Dernièrement, c’était le Star Trek day, les 54 ans de la série de science-fiction que l’on ne présente plus.

Ce jour-là m’a surtout rappelé que depuis avril 2019 il n’y a plus eu de nouvel épisode de The Orville.

Près d’un an et demi plus tard, nous sommes toujours sans nouvelle de la saison 3 qui ,en plus d’être passée de FOX à Hulu, est depuis mars en pause dans sa production (comme beaucoup d’autres pour les raisons que nous connaissons).

Aucune petite trace d’espoir, si ce n’est une hypothétique sortie pour l’automne. Sortie qui plus le temps passe semble de plus en plus compliquée et amène même des rumeurs d’annulation, de dernière saison et j’en passe.
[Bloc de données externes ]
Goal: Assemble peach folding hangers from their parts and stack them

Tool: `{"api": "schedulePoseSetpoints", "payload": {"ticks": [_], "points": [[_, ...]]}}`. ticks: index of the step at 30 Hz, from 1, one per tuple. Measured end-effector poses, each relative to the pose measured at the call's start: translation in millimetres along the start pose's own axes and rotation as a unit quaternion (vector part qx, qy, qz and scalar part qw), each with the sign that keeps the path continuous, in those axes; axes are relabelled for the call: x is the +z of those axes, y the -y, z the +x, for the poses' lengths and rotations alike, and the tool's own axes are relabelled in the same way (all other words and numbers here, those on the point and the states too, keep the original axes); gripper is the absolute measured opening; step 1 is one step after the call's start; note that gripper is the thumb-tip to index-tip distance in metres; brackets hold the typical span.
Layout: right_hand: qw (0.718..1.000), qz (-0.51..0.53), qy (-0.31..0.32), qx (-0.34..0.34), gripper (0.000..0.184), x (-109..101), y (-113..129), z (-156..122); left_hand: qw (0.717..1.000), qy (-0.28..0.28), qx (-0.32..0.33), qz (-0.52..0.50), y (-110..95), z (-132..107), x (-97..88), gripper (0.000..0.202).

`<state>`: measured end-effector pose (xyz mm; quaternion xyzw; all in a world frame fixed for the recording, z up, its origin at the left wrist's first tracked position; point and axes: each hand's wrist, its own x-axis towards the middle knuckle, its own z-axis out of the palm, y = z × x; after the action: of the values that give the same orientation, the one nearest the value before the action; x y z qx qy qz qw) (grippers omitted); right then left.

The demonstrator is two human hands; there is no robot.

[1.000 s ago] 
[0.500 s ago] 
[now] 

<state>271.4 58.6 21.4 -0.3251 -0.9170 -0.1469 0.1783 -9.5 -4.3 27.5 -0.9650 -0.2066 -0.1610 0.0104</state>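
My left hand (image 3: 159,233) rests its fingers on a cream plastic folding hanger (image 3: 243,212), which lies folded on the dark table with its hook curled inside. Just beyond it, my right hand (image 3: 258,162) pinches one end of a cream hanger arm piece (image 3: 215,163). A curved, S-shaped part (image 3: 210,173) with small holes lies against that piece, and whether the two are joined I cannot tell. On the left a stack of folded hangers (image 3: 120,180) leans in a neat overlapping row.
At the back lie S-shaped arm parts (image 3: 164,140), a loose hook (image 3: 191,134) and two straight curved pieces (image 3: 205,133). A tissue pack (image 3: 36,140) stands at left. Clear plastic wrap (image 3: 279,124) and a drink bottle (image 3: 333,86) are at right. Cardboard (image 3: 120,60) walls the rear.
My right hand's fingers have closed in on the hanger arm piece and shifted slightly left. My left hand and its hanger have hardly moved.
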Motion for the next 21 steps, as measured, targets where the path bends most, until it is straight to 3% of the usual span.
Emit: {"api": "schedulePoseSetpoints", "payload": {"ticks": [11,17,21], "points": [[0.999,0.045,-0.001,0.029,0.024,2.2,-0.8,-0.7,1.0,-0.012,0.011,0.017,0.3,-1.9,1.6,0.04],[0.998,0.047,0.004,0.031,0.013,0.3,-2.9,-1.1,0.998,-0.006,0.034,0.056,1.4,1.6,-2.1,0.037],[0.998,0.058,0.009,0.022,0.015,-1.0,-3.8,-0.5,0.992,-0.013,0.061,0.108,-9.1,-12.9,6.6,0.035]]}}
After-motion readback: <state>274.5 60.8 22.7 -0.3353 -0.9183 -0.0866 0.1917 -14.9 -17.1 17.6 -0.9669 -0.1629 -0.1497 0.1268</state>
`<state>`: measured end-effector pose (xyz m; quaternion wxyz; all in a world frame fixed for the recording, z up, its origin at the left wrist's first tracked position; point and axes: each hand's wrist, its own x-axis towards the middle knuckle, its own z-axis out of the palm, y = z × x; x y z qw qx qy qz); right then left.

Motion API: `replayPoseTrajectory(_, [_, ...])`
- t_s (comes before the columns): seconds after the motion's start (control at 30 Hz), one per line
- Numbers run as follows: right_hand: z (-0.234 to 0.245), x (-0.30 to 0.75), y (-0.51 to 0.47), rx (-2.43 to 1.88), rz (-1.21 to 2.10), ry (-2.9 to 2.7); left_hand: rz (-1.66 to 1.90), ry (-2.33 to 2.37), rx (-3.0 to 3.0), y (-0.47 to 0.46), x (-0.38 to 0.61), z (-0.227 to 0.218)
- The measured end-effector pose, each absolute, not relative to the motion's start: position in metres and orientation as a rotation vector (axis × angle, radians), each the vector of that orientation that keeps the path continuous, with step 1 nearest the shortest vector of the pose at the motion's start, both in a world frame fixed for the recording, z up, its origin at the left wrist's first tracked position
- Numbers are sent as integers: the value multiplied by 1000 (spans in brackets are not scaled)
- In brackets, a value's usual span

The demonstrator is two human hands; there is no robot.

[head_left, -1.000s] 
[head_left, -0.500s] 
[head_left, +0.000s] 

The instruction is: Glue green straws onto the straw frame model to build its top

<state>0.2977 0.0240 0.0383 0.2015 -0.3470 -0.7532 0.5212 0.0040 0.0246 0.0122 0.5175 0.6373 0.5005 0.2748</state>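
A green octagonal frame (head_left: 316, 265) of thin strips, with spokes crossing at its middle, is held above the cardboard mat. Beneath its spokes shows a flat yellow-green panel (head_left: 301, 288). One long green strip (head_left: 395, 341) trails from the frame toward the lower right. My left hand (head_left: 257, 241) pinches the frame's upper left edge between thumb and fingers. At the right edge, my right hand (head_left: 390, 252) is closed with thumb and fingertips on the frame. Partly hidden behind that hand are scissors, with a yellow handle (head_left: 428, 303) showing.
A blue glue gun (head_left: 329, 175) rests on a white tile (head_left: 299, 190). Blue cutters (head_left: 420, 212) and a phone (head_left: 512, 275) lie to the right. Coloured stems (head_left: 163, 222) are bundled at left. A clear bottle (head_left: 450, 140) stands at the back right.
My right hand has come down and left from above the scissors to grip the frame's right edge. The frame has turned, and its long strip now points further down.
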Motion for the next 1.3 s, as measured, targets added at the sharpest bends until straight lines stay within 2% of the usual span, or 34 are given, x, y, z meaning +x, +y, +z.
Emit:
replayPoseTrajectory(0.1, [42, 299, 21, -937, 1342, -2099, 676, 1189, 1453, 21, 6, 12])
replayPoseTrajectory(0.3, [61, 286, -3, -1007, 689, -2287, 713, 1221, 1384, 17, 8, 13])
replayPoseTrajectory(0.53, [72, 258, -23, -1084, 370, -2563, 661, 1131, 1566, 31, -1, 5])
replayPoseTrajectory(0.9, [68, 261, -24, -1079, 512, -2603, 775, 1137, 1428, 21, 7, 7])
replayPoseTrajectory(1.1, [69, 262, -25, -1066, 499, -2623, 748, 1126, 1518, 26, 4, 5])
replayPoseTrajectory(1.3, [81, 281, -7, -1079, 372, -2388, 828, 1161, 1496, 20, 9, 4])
Il est vrai que le nouveau contrat entre Seth Macfarlane et NBCUniversal peut aussi compliquer les choses entre les (ex) maisons de The Orville détenues par Disney (FOX et Hulu font partie de la grande famille).

Mais bon, ce n’est pas vraiment sur ce point-là que j’avais envie d’écrire, mais bien sur celui que l’anniversaire Trekkie m’a rappelé à quel point The Orville et son équipage me manquait.
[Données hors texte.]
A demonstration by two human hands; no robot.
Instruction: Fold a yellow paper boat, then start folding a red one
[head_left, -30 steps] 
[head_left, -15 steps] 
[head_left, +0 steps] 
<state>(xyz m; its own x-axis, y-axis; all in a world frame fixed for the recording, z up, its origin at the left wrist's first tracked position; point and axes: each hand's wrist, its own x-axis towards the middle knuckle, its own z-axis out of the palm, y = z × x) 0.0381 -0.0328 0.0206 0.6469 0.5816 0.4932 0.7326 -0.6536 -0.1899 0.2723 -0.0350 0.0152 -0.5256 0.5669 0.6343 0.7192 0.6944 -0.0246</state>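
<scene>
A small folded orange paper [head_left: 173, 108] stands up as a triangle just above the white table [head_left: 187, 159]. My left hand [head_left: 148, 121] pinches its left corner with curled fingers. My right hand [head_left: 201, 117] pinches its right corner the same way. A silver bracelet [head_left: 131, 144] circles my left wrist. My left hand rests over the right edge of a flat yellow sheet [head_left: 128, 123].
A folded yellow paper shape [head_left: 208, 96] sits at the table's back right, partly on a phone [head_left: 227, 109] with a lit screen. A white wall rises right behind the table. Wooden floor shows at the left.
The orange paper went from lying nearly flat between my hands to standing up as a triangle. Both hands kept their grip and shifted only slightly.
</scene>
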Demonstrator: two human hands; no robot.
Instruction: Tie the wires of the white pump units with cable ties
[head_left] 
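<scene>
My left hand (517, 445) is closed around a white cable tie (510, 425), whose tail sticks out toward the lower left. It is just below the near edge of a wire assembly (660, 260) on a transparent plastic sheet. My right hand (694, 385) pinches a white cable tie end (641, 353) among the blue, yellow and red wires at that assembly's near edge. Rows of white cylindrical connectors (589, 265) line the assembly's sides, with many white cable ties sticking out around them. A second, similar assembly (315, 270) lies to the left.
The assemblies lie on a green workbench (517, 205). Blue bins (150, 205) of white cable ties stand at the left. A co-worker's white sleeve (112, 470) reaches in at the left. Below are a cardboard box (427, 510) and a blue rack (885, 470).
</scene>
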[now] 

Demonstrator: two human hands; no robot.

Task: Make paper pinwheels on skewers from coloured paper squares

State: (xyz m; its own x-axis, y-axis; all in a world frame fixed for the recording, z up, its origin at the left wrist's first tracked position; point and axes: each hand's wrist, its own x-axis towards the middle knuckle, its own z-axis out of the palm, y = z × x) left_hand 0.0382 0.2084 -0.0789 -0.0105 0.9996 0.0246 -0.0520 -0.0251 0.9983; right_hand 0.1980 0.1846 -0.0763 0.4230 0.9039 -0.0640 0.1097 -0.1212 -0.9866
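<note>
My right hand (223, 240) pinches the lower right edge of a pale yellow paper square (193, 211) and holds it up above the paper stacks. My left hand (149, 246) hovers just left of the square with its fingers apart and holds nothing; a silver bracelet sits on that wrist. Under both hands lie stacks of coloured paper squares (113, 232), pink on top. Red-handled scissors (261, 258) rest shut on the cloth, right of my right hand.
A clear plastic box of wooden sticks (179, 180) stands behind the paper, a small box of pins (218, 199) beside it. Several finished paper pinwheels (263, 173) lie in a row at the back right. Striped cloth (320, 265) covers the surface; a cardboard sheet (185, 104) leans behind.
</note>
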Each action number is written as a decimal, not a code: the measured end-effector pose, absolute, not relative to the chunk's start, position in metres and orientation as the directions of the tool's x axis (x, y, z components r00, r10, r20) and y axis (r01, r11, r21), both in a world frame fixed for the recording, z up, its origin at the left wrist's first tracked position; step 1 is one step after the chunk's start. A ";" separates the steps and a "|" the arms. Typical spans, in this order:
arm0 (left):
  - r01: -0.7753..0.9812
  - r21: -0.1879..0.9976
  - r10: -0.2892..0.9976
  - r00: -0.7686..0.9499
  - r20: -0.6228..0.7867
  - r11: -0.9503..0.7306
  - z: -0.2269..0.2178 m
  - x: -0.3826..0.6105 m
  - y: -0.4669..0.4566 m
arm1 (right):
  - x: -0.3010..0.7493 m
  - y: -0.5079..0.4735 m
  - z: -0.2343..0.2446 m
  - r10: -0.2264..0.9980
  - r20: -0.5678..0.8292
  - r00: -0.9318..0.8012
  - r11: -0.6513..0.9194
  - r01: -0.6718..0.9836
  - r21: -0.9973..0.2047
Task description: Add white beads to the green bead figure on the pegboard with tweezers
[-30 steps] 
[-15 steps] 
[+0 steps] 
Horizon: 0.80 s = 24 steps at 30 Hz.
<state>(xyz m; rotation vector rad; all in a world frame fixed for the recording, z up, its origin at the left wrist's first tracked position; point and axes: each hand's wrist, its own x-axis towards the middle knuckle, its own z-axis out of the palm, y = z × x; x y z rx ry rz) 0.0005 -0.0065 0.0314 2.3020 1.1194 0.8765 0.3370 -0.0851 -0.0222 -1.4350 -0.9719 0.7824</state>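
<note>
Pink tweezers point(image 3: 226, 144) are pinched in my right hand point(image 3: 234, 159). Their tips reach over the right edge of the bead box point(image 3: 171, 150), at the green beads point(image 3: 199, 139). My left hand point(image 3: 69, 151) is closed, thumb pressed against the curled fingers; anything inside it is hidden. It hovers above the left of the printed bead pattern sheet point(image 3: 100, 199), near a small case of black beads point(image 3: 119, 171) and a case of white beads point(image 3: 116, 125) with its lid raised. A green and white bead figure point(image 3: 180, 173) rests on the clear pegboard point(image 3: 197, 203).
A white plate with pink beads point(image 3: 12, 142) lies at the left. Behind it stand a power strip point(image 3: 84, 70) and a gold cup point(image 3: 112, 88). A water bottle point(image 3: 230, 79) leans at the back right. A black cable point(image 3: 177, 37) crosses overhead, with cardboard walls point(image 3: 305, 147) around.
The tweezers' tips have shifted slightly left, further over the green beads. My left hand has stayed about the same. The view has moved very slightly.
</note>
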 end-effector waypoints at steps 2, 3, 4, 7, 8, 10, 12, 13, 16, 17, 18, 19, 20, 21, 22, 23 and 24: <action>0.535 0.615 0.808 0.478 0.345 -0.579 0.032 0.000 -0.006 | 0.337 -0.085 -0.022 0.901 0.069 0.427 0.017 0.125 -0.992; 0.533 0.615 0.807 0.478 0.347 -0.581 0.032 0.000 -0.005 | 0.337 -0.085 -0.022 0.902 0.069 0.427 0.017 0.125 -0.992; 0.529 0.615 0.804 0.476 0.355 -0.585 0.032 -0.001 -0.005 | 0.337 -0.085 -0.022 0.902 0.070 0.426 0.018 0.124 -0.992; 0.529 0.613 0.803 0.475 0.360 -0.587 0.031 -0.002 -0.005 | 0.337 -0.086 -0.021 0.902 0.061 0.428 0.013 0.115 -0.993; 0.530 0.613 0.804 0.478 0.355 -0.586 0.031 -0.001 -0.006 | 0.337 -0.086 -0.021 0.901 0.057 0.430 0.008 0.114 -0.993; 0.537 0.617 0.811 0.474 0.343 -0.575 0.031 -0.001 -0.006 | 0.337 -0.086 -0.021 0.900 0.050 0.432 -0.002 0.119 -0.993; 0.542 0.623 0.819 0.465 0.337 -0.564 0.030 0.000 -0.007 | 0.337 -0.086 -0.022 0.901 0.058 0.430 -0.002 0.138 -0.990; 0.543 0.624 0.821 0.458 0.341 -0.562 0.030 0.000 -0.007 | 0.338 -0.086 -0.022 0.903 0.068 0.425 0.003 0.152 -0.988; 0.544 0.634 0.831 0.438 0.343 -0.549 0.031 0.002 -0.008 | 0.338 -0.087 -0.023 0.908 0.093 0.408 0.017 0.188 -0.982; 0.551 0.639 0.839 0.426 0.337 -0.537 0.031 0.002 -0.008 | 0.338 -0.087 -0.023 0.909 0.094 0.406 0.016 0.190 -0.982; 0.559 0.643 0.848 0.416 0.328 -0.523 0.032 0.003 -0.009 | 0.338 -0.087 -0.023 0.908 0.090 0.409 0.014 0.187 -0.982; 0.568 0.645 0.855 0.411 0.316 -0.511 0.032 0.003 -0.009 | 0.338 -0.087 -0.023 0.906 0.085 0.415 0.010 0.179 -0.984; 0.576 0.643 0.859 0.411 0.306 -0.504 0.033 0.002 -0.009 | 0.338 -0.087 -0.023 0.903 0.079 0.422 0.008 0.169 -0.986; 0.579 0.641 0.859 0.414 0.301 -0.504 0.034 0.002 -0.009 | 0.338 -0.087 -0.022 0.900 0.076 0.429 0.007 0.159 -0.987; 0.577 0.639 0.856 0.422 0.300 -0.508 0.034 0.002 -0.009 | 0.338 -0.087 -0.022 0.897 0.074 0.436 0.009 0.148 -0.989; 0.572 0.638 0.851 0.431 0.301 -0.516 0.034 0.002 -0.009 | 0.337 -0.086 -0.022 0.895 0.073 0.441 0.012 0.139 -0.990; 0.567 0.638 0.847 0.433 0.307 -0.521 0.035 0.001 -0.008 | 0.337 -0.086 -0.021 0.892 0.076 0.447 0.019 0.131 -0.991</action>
The Orville, pour ma part (et bien d’autres personnes) est ce qui se fait de mieux comme hommage à l’essence originelle de Star Trek, bien au-delà de ce que fait Star Trek Universe qui est… autre chose.

Mais ce n’est pas que ça, c’est surtout la surprise d’un Seth Macfarlane qui ne se parodie pas, qui ne tente pas d’amener du Family Guy (et j’aime cette série) en live action et dans l’espace.
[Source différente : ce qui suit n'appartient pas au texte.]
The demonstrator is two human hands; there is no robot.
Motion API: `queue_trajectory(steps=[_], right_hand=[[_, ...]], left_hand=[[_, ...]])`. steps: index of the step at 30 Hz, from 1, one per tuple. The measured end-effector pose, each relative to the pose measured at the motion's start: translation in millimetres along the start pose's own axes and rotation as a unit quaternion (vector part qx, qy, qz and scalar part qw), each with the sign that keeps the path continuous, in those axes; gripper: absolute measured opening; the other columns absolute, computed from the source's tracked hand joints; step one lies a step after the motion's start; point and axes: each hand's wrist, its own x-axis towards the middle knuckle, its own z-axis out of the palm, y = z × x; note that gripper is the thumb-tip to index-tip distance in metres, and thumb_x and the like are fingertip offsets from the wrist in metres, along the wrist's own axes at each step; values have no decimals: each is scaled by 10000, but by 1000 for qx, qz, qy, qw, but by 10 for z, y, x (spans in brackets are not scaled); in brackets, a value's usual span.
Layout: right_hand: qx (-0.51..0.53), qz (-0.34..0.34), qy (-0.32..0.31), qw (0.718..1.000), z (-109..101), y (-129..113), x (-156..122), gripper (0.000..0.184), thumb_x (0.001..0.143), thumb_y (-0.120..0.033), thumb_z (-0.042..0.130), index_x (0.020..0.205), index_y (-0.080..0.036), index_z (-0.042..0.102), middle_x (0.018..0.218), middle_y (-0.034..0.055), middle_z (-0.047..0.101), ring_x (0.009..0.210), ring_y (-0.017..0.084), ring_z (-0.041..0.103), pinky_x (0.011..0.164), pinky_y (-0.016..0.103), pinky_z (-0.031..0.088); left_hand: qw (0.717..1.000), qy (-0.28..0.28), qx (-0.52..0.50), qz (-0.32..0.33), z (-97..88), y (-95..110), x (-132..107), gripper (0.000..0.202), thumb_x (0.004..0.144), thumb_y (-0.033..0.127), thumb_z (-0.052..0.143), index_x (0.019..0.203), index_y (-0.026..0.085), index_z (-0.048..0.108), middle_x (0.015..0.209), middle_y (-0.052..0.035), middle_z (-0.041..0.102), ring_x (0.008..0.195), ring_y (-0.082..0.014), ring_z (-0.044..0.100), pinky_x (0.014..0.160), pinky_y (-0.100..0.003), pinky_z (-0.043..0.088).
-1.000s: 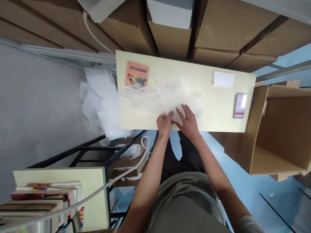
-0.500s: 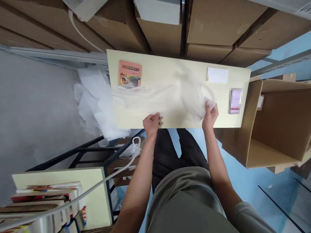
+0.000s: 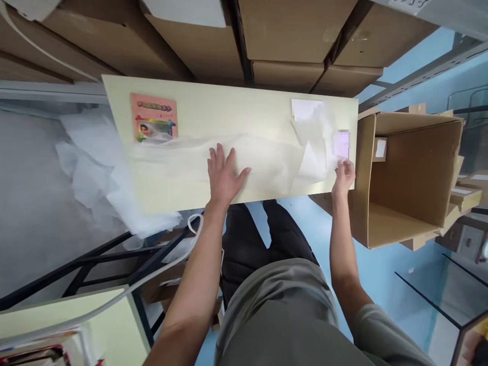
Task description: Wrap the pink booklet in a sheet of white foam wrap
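A thin, translucent white packing sheet [image 3: 263, 157] stretches across the cream tabletop [image 3: 229, 109]. My left hand [image 3: 223, 175] lies on the sheet with its fingers spread. At the right end, my right hand [image 3: 344, 175] pinches the sheet's edge. Near that hand the sheet is folded and partly covers a small lilac item [image 3: 342, 144] and a white card [image 3: 305, 108]. Toward the left end of the table lies a pink booklet [image 3: 154, 118] with a picture on its cover; the sheet overlaps its lower edge.
More white sheeting [image 3: 95, 168] hangs in a heap off the table's left side. An open cardboard box [image 3: 412, 173] stands at the right. Cardboard boxes [image 3: 282, 35] line the back. A white cable [image 3: 163, 274] runs across the lower left, above a stack of books [image 3: 49, 351].
My right hand has drawn the sheet's end rightward, over the card and lilac item. My left hand has gone from curled at the front edge to spread on the sheet. The view has shifted.
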Motion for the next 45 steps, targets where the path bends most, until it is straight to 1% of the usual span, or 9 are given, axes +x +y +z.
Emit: queue_trajectory(steps=[6,12,17,22,26,31,37,42,45], right_hand=[[-30,-33,-43,998,-142,83,255,322,921,-329,687,1210,-199,748,1171,106,795,1095,238,775,1028,453,653],[0,-52,-64,997,-124,22,495,109,915,-357,741,955,-263,704,991,16,751,1006,225,762,926,400,676],[54,-28,-37,997,-187,78,713,153,918,-409,764,941,-288,674,1031,17,772,1089,225,777,1050,423,684],[125,23,-101,987,-350,68,740,267,883,-457,797,1104,-310,770,1286,50,819,1342,261,756,1207,476,643],[150,20,-145,978,-493,-133,675,453,939,-641,709,1223,-301,803,1400,84,804,1482,321,700,1269,547,607],[46,-12,-252,967,-527,-567,804,726,911,-902,692,1325,-313,788,1377,110,818,1450,367,719,1198,558,637],[30,-64,-304,950,-584,-992,1113,580,866,-836,862,1144,-328,832,1139,61,859,1324,373,783,1159,572,651],[-20,-75,-290,954,-962,-1113,1272,616,859,-812,897,1266,-356,826,1234,74,872,1412,366,753,1142,540,677],[-68,-44,-303,950,-1208,-1045,1468,588,841,-790,926,1190,-323,849,1279,105,880,1362,359,777,1158,526,683]], left_hand=[[999,-10,43,-4,205,-156,-21,1044,947,759,814,1770,203,491,1951,-232,210,1831,-485,86,1467,-701,99],[997,1,71,-20,189,-255,-59,1036,985,731,772,1786,159,448,1936,-269,228,1824,-507,105,1453,-733,149],[998,6,57,-32,201,-258,-19,1001,984,684,789,1770,157,462,1935,-269,231,1825,-504,105,1456,-742,142],[998,7,41,-43,211,-232,-12,982,971,621,817,1760,151,469,1936,-272,221,1823,-515,94,1457,-755,134],[999,13,34,-36,210,-235,-24,950,967,583,820,1748,164,480,1937,-259,233,1821,-519,118,1450,-778,137],[999,12,36,-35,220,-249,-25,940,967,545,816,1748,153,470,1938,-264,223,1823,-520,97,1448,-786,134],[998,4,47,-41,213,-232,-11,940,966,506,810,1755,136,459,1937,-275,215,1825,-511,96,1451,-776,127],[998,12,33,-56,240,-226,-20,958,955,514,809,1762,140,452,1943,-264,206,1829,-499,91,1456,-769,97],[997,17,31,-65,268,-220,-54,963,975,516,776,1779,121,424,1947,-268,182,1833,-491,61,1463,-747,81]])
C’est une écriture des personnages qui m’aura pris à contre-pied dès le pilote.

The Orville c’est une gestion de l’humour, des émotions et des messages à faire passé qui n’a pas son pareil.

C’est une série qui sent bon le rêve de gosses et l’amour de ses créateurs (oui je n’ai cité jusque là que Macfarlane, mais il ne faut surtout pas oublier Tom Costantino).

Elle m’a fait ressentir autant de la sympathie que l’empathie pour son univers et ses habitants. M’a bouleversé, m’a fait rire, pleurer par sa mise en scène, le choix de ses mots, ses silences, ses thèmes et parfois ses choix musicaux (She’s always a woman de Billy Joel en tête de liste).

Elle aura même réussi à m’époustoufler au niveau technique, alors que pourtant c’était bien un des points qui était le plus faible selon moi dans ses débuts.

En s’inspirant de Star Trek elle a réussi à ne pas tomber dans le pastiche et à trouver sa voix.

Une voix qui me manque et qui ,si annulation il doit y avoir, j’espère trouvera le moyen d’avoir le dernier mot.